- D.S. Tavern
- U.S. National Register of Historic Places
- Virginia Landmarks Register
- Drawing of the facade
- Location: US 250, Ivy, Virginia
- Coordinates: 38°3′12″N 78°34′3″W﻿ / ﻿38.05333°N 78.56750°W
- Area: 2 acres (0.81 ha)
- Architectural style: "I" House
- NRHP reference No.: 83003255
- VLR No.: 002-0231

Significant dates
- Added to NRHP: September 29, 1983
- Designated VLR: August 16, 1983

= D. S. Tavern =

Historic commercial building in Virginia, United States

D. S. Tavern, also known as the 1740 House, is a historic tavern located at Ivy, Albemarle County, Virginia. The building dates to the late 18th to early 19th century.

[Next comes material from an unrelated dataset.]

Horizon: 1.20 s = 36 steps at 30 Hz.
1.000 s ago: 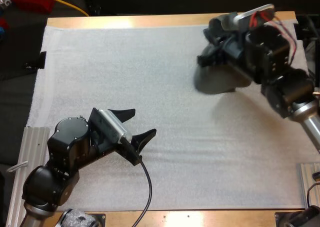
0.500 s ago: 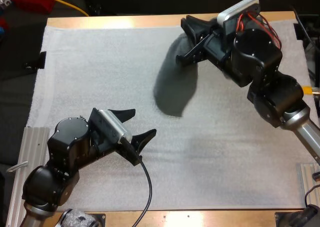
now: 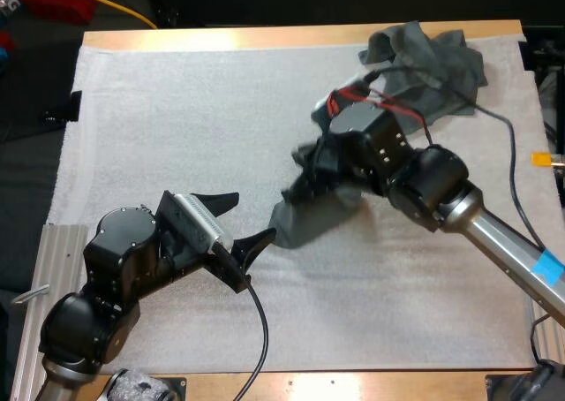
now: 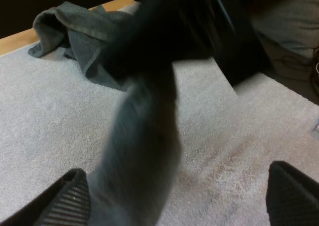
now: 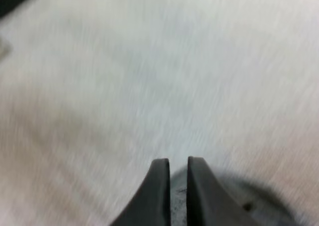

It is a two-story, single pile, log and frame I-house, covered in beaded weatherboards. It sits on a brick and rubblestone foundation and has a gable roof pierced by two brick chimneys. It has an early-19th-century, one-story kitchen connected by a hyphen. From 1785 to about 1850, the tavern served the westward movement of settlers along the turnpike running from Richmond to the Valley. The tavern was owned by Chief Justice John Marshall, who maintained the property from 1810 to 1813. In the mid- to late 19th century, it was converted to a private residence.

It was added to the National Register of Historic Places in 1983.